Initially, a collection of patent documents is compiled (102). It
is recognized in the art that patents and patent publications are
comprised of multiple sections. Following the compilation of the
documents, the collection is indexed (104). The process of indexing
the compilation includes converting a collection of data into a
database suitable for search and retrieval. More specifically,
indexing the document collection includes deriving a document
vector for each patent document in the collection (106). A document
vector comprises a weighted list of words and phrases. In one
embodiment, terms to be selected into the document vector include,
but are not limited, noun phrases, words in title case but not at
the beginning of a sentence, and words which occur frequently in
the document. Weights are computed for the terms placed into the
vector. In one embodiment, the following methods for computing the
weights may include, but are not limited to, the frequency of the
word in the document normalized to a number from one to zero, where
one is assigned to the word which occurs most frequently in the
document, boosting words or word-pairs in selected fields of the
document, assigning a higher weight to noun phrases, elevating
title case words in the body of the document, and assigning a
higher weight to longer strings over shorter strings. Once the
words and phrases for inclusion in the document vector have been
selected and the weights for the words and phrases have been
selected, the document vector is computed through employment of an
integrator. In one embodiment, the integrator can select which
fields to include in the vector and how much to boost the words and
phrases which they contain, select how much each of the factors
contributes to the final term weight, add entity types into the
vectors, such as elevating the significance of a corporate entity
found in the document, and increasing a stop word list to remove
common phrases found in the database. Document vectors created for
each patent document in the collection are termed "static document
vectors."
[0031] Other than a few exceptions, once a patent document issues,
it is generally not subject to change. The exceptions to this rule
include, but are not limited to, issuance of a certificate of
correction, a re-examination of an issued patent, and a re-issue of
an issued patent. To address these exceptions, the document
collection is updated. More specifically, a time interval is
established for updating any changes to the documents in the
collection, and the associated document vectors (108). Examples of
the time interval include, but are not limited to, monthly,
semi-annually, annually, etc. Thereafter, it is determined if the
established time interval has expired (110). A positive response to
the determination at step (110) is followed by a return to step
(102). Conversely, a negative response to the determination at step
(110) is following by waiting a set time period to update the
patent document vector to incorporate any changes to the patent
documents into the document vectors (112), followed by a return to
step (110). In one embodiment, the patent collection is not limited
to granted patents, and includes published patent applications.
Accordingly, based upon the inherent nature of patents, a patent
document collection should be updated on a periodic basis to
address any changes to any of the patents in the collection.
[0032] Once the document collection has been parsed to create
static document vectors for the collection, a query may be
performed over the collection. FIG. 2 is a flow chart (200)
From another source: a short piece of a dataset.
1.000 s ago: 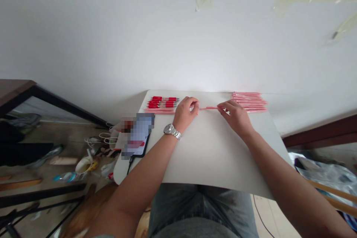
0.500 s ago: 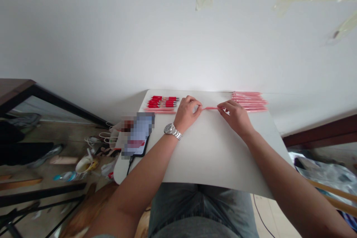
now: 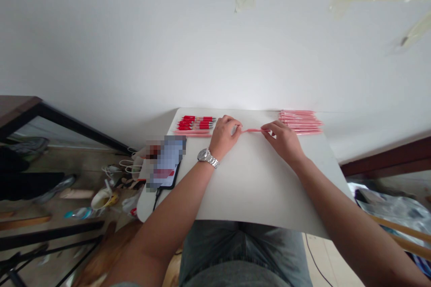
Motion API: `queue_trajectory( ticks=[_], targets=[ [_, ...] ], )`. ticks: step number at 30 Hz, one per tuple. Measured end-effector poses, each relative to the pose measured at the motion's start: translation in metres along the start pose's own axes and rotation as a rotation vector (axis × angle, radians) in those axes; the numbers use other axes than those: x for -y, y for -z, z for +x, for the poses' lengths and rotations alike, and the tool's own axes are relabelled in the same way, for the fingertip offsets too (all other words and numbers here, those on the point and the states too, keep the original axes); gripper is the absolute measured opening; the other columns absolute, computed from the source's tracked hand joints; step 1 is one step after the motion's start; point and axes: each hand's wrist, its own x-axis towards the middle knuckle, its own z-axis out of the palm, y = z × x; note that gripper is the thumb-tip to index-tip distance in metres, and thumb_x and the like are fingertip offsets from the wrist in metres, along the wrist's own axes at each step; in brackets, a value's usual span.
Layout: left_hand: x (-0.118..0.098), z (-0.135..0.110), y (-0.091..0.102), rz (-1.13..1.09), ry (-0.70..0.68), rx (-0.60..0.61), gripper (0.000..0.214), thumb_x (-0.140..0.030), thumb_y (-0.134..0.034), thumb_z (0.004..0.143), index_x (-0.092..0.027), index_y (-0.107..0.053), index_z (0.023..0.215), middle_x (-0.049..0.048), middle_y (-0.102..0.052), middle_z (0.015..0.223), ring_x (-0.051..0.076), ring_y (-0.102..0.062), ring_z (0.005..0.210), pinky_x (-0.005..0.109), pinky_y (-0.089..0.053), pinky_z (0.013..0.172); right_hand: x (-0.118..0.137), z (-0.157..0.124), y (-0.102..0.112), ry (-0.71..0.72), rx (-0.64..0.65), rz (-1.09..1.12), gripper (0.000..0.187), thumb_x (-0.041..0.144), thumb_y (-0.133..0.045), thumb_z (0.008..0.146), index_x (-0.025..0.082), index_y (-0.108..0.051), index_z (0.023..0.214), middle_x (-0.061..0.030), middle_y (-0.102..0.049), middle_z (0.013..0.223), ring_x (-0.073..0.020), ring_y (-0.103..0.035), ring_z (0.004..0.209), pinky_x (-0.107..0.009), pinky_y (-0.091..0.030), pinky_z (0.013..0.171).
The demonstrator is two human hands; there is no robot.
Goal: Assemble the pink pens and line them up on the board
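A thin pink strip [image 3: 252,130], too small to tell its kind, stretches between my hands above the white table [image 3: 249,188]. My left hand [image 3: 226,134] is closed, with thumb and fingertips pinching the strip's left end. At its right end, the fingertips of my right hand [image 3: 282,140] pinch it too. Left of my left hand lie several red pens [image 3: 197,123] in a row, with a few slim pink sticks [image 3: 193,134] just in front of them. Beyond my right hand is a stack of similar pink sticks [image 3: 299,121], some with a plastic-like shine.
A phone [image 3: 168,161], its screen blurred, rests on the table's left edge with a cable [image 3: 156,199] attached. The white wall [image 3: 215,45] rises behind the table. A dark-framed piece of furniture [image 3: 40,103] stands at left, above a cluttered floor. Plastic bags [image 3: 393,210] are at right.
Both hands have shifted very slightly left in the view, still pinching the strip. The strip looks slightly more bent. Pens and pink stacks stay in place.
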Motion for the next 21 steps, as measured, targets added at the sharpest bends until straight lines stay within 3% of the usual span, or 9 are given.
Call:
queue_trajectory(
  ticks=[9, 12, 21],
  targets=[
    [-0.001, 0.001, 0.002, -0.015, 0.02, -0.001, 0.019, -0.024, -0.059, 0.099, -0.022, -0.071, 0.085, 0.0056, -0.064, 0.102, 0.022, -0.06, 0.098, 0.04, -0.048, 0.099, -0.003, -0.001, 0.001, -0.032, -0.028, -0.024, 0.015, 0.026, -0.06, 0.098, 0.023, -0.073, 0.103, -0.0071, -0.072, 0.097, -0.0199, -0.065, 0.076, -0.032, -0.046, 0.067],
    [-0.002, 0.0, 0.002, -0.016, 0.005, 0.015, 0.013, -0.026, -0.062, 0.098, -0.023, -0.074, 0.092, 0.006, -0.063, 0.105, 0.022, -0.059, 0.1, 0.04, -0.048, 0.1, -0.004, 0.0, 0.0, -0.016, -0.027, -0.003, 0.015, 0.026, -0.059, 0.098, 0.023, -0.073, 0.103, -0.0077, -0.072, 0.097, -0.0204, -0.065, 0.076, -0.033, -0.047, 0.068],
    [-0.011, -0.004, -0.001, 0.001, -0.234, 0.258, 0.018, -0.034, -0.066, 0.097, -0.034, -0.079, 0.109, 0.0065, -0.06, 0.115, 0.023, -0.054, 0.104, 0.042, -0.047, 0.104, -0.008, 0.0, -0.002, -0.015, -0.02, 0.019, 0.014, 0.024, -0.06, 0.096, 0.021, -0.072, 0.103, -0.0078, -0.071, 0.095, -0.0211, -0.065, 0.077, -0.033, -0.048, 0.07]
  ],
)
illustrating a general process for submission of a query to the
patent document collection. Initially, an input query is received
(202). In one embodiment, the input query is comprised of a string.
A document vector is created for the query input (204). Since the
document vector for the query is created at the time of submission,
it is hereinafter referred to as a dynamic document vector. The
dynamic document vector is created based on the text input for the
query. More specifically, the dynamic document vector consists of
the most relevant terms from the query input text. There are
different tools that may be employed to select the string(s) for
inclusion in the dynamic document vector and to assign weights to
the terms selected for inclusion in the vector. In one embodiment,
the following strings are extracted from the input query: noun
phrases, words which are in title case, i.e. first letter
capitalized but not at the beginning of a sentence, words which
occur frequently in the document, pairs of words which occur
frequently in the document. As in the static document vectors,
designated stop words are removed and not included in the dynamic
document vector. Once the terms for inclusion in the dynamic vector
are extracted from the text of the input query, weights are
assigned to these terms. In one embodiment, the frequency of each
term or phrase in the document is normalized to a number from 1 to
0, where 1 is assigned to the word which occurs most frequently in
the document. Similarly, in one embodiment, words or word-pairs in
special fields, such as the title, are boosted, noun phrases are
assigned a higher weight, title case words in the body of the
document are boosted, longer strings are assigned a higher weight
over shorter strings, etc. Computing the document vector is highly
configurable. In one embodiment, a user can assign a weight to
search terms. Accordingly, there are various tools that may be
invoked to create an appropriate dynamic document vector based upon
the query input.
[0033] Following step (204), the query in the form of the dynamic
document vector is submitted to the document collection (206),
where the dynamic document vector is compared to the static
document vectors in the patent document collection (208). It is
then determined whether any of the static document vectors in the
collection are within a defined mathematical range of the dynamic
document vector (210). A positive response to the determination at
step (210) is followed by placing all of the underlying patent
documents in the collection with one or more static document
vectors that fall within the defined mathematical range in a result
set (212). Either following step (212) or in response to a negative
response to the determination at step (210), it is determined if
the user would like to submit a new query to the document
collection (214). In one embodiment, the new query may narrow the
scope of the previously submitted query. Similarly, the new query
may enlarge the scope of the previously submitted query. Regardless
of the scope of the new query, a positive response to the
determination at step (214) is followed by a return to step (204).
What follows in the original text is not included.